About
Chicago Art Therapy Collective was created around the goal of providing community art therapy and integrative trauma-informed therapy services within a welcoming art studio environment. In addition to sharing a dynamic studio space in an eclectic fine arts building, the members of the collective prioritize exchanging therapeutic resources and scholarship, sharing creative inspirations and art media, and co-facilitating diverse opportunities for collective advocacy and social activism. Operating from a lens informed by intersectional feminism, we recognize the essential mental health benefits of authentic social support, and creative and interpersonal inclusivity. We believe that taking action in creating personal change helps prepare us to effectively work together to reduce the racial, [hetero]sexual, class, and gender oppressions that contribute to wide-spread mental health disorders.

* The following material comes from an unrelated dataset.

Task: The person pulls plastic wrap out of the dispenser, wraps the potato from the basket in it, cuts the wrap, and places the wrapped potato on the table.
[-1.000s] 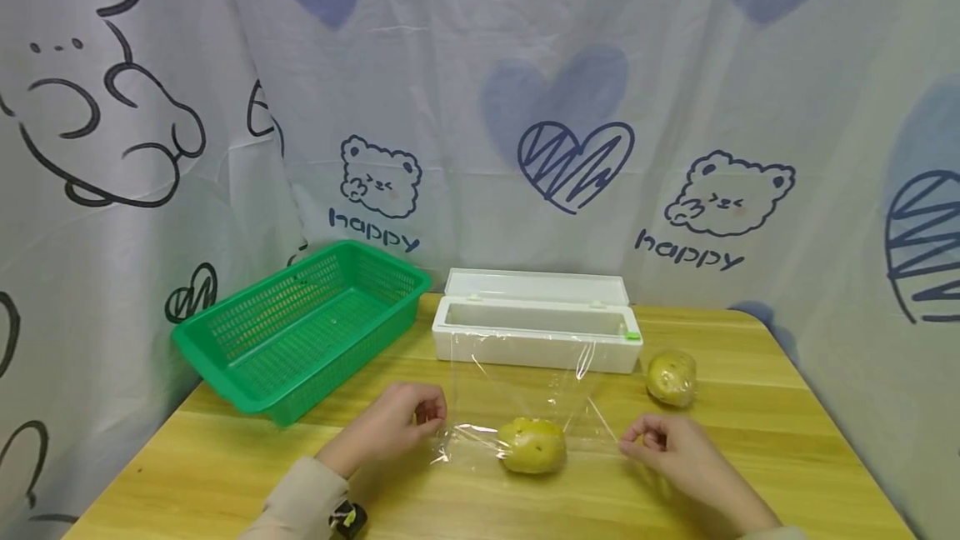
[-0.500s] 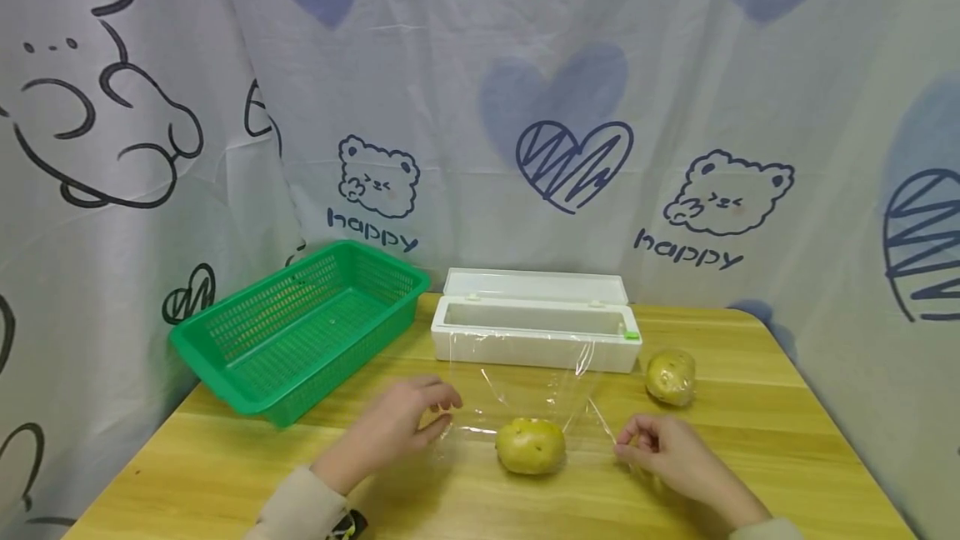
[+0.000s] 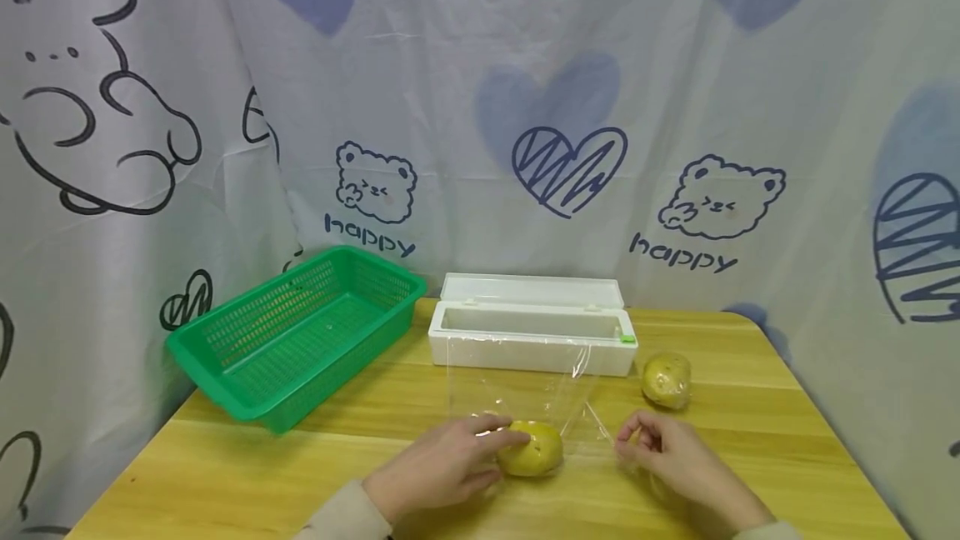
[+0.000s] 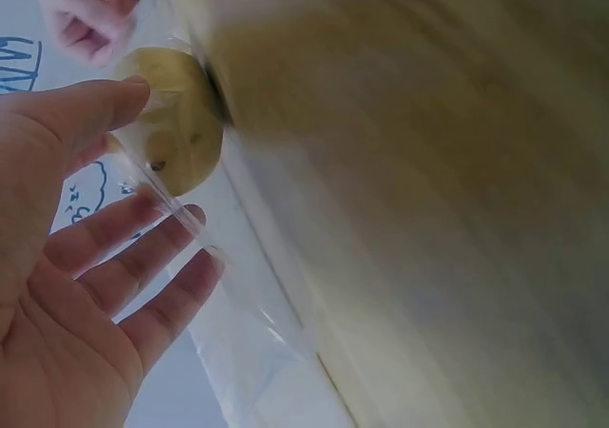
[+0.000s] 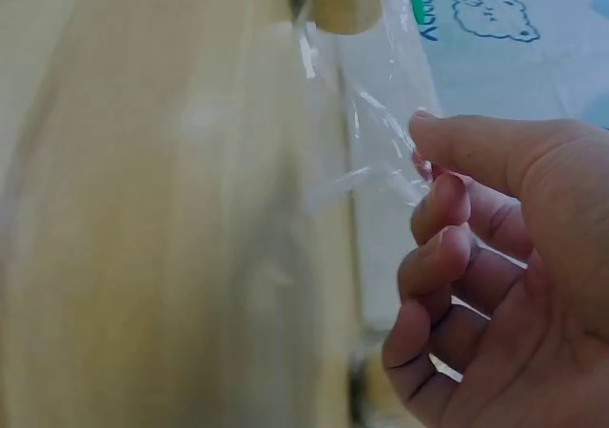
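Observation:
A yellow potato rests on the table, with a sheet of clear cling film running over it from the white box. My left hand reaches to the potato's left side, its index finger at the top of the potato. In the left wrist view the thumb and fingers are spread apart, and the film lies across several fingertips. To the right of the potato, my right hand pinches the film's corner between thumb and index finger, the other fingers curled. The right wrist view shows the film stretching from that pinch.
The long white cling film box stands at the back with its lid raised. A second potato, wrapped in film, lies at the right. An empty green basket stands at the back left, before a printed curtain.
My left hand has let go of the film's left corner and moved right to the potato, its fingers spreading. The right hand stays nearly still, pinching its corner.

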`<move>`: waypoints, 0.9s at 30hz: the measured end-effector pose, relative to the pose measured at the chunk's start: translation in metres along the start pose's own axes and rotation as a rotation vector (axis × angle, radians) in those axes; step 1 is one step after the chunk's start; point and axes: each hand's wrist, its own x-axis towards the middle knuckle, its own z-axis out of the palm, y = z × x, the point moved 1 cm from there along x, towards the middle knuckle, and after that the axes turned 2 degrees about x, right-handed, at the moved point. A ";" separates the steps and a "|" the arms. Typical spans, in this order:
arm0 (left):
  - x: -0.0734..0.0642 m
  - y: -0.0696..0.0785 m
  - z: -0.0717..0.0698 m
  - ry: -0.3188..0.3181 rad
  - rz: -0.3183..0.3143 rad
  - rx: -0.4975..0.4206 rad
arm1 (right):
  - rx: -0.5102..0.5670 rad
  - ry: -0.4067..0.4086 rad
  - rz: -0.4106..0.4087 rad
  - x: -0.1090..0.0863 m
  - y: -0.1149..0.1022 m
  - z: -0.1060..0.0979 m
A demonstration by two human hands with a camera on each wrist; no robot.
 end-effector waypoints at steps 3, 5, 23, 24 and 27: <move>0.000 -0.002 0.001 -0.012 -0.013 -0.036 | -0.048 0.068 -0.048 0.000 -0.015 -0.001; 0.001 -0.003 0.003 -0.020 -0.023 -0.061 | -0.084 0.103 -0.095 0.001 -0.027 -0.001; 0.006 -0.009 0.005 0.002 -0.020 -0.191 | -0.367 -0.016 -0.489 0.008 -0.056 0.045; 0.006 -0.010 0.005 0.000 -0.020 -0.203 | -0.384 -0.026 -0.478 0.010 -0.055 0.050; 0.008 -0.013 0.007 -0.016 -0.047 -0.229 | -0.411 -0.039 -0.424 0.016 -0.053 0.059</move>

By increasing community access to inclusive art studio space, integrating creativity into the formation of meaningful social support and social-awareness, and diversifying productive options for therapeutic self-expression and personal agency, we seek to enrich individual lives, and improve the overall mental health of the interconnected Chicago community.
Mission and Philosophy
Chicago Art Therapy Collective seeks to strengthen each client’s visual and symbolic expression to give voice to their experiences and empower individual, communal, and societal transformation. Using integrative therapeutic modalities that engage the mind, body, and spirit, we collaborate with clients to activate their creative capacities to help them beyond the limits of verbal language into a deepened capacity for receptive and expressive communication that promotes healing, increases self-awareness, and advances societal and ecological change. We believe that all people are creative, and that within a safe, supportive, therapeutic relationship we can activate our innate artistic capacities to improve emotional resilience, reduce and resolve conflict and distress, and cultivate meaningful self-integration and insight to change both ourselves and our wider world.

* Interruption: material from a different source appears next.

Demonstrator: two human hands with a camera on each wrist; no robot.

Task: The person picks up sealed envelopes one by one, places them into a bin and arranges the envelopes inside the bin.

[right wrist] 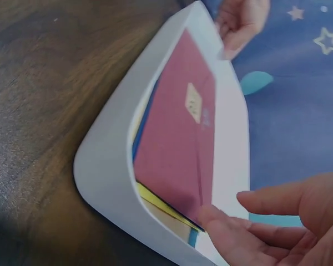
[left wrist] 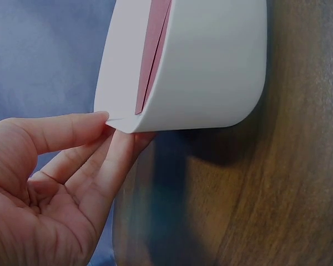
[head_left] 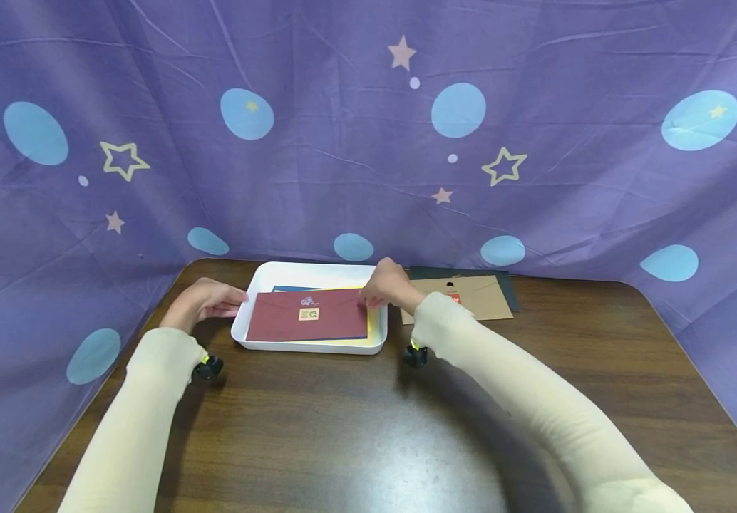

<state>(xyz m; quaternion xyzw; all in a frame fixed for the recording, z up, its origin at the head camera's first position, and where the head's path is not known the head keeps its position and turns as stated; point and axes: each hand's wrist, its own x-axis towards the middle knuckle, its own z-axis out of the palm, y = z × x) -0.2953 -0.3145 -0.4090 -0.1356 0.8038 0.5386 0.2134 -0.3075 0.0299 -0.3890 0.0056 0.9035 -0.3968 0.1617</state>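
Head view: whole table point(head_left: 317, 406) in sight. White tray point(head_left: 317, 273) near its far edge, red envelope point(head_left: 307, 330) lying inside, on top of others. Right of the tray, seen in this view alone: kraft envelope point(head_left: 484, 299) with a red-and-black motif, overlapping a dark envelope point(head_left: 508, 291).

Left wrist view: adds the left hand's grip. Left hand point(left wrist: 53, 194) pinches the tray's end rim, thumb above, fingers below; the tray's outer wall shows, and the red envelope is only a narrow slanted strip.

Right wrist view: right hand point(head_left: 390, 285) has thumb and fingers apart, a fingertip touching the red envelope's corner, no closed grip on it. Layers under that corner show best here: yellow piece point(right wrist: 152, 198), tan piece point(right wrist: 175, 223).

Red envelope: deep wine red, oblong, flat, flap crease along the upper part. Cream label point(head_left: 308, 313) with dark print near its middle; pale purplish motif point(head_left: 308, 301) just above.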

One of the most vital ways we sustain ourselves is by building communities of resistance, places where we know we are not alone.
—bell hooks
How Can We Help?
Mood Disorder Treatment
One does not become enlightened by imagining figures of light, but by making the darkness conscious.
—Carl Jung
We specialize in the treatment of mood disorders including major depression, bipolar disorder, post-partum depression, and gender-related dysphoria. We recognize that human life is often difficult, and find that engaging the creative brain helps people move past feelings of being stuck, hopeless, or unable to visualize a way beyond current emotional pain. We partner with clients to form a trusting interpersonal bridge that safely builds contextual understanding, improves self-acceptance, fosters the practice of new coping skills, enhances mindfulness strategies, and helps individuals to find pleasure and purpose in their active engagement within the therapeutic relationship and in the larger context of their lives. We value multi-modal therapeutic work, and recognize that shifting perspectives and therapeutic approaches can help us integrate our bodies and our minds to become healthier, more resilient, and whole.

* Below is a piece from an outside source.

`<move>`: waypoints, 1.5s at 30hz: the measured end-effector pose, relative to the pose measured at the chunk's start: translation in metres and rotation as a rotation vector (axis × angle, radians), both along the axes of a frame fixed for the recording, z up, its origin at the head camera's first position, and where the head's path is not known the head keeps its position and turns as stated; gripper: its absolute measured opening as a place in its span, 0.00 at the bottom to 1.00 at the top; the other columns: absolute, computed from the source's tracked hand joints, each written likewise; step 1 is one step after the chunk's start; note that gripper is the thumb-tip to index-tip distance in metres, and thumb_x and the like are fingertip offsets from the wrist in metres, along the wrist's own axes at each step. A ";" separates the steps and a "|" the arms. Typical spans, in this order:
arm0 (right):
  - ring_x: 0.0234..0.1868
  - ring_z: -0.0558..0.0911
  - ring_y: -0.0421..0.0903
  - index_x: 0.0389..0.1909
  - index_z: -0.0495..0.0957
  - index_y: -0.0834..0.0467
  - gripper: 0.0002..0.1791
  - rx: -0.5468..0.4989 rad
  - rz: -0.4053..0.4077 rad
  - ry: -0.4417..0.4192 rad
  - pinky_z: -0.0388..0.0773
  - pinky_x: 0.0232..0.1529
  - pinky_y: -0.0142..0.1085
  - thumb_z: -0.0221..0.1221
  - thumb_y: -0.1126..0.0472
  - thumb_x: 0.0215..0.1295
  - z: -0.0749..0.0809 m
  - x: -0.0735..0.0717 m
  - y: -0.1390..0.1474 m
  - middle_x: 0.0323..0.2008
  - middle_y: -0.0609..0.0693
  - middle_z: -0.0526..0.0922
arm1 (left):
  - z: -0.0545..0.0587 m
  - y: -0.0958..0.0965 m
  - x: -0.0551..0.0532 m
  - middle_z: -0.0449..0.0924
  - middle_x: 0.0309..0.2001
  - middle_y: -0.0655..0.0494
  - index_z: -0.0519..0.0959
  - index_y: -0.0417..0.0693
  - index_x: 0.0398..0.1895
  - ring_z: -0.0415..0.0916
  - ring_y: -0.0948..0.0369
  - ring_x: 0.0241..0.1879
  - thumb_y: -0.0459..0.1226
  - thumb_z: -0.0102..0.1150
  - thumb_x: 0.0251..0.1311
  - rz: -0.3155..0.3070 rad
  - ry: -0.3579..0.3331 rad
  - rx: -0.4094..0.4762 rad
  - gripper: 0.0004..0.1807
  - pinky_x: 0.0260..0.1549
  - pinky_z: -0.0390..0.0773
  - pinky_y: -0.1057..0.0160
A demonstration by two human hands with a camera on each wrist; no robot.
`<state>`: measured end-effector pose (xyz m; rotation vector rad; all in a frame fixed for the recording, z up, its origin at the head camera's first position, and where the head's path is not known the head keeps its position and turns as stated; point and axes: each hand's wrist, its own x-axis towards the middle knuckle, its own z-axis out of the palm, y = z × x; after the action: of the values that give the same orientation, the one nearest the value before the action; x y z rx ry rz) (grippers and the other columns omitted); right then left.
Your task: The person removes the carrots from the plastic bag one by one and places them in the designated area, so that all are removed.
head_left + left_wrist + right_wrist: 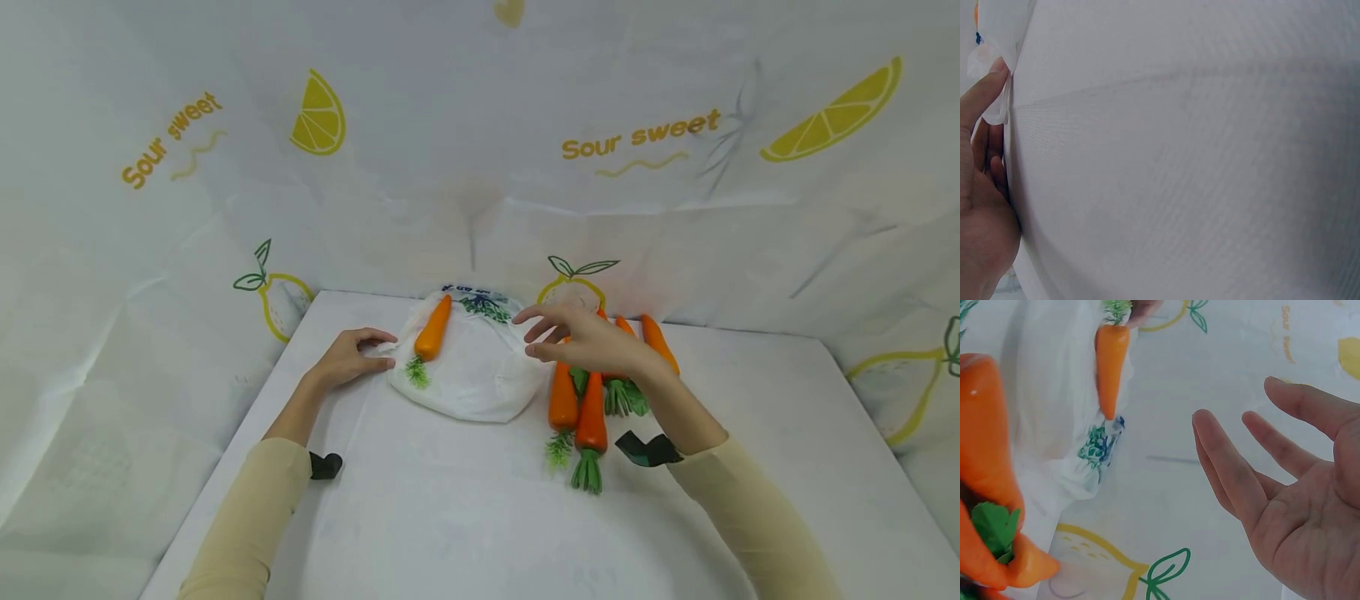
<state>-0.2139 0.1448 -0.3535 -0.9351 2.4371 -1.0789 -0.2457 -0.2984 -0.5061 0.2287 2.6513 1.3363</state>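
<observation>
A white plastic bag (472, 379) with a blue and green print lies flat at the back middle of the table. My left hand (348, 358) pinches its left edge between thumb and fingers; in the left wrist view, bag film (999, 106) shows between them. On the bag's left part rests a single carrot (433, 332) with feathery green leaves toward me. My right hand (592, 340) hovers over the bag's right side and holds nothing, its fingers spread in the right wrist view. Under and beside it lies a pile of carrots (592, 412), partly hidden by that hand.
The white tabletop (450, 517) stretches toward me and to the right. Behind it hangs a white cloth (450, 125) printed with lemons and lettering, which also comes round both sides. A dark strap (648, 450) sits at my right wrist, another (325, 467) at the left.
</observation>
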 end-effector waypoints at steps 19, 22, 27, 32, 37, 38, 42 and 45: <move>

Anxiety Disorder Treatment
Artists are people driven by the tension between the desire to communicate and the desire to hide.
—D. W. Winnicott
Facing an anxiety disorder is a common struggle that can manifest in many forms including generalized anxiety, social anxiety, panic attacks, specific phobias, and obsessive thoughts combined with compulsive behaviors. ADHD also often presents with other forms of anxiety, which together can contribute to challenges regulating behaviors as well as emotions. When we feel anxious, we often seek to withdraw or over-function in order to protect ourselves and avoid confronting the fears we face—which can make it even more difficult to find solace. Chicago Art Therapy Collective recognizes that as sensitive individuals, we benefit when we can incorporate the healing use of personal imagery, metaphor, and other forms of expressive communication in order to safely examine our anxiety triggers, reduce the over-activation of our limbic systems, externalize and transform our internal experiences, and feel seen and valued in a grounding transformative relationship.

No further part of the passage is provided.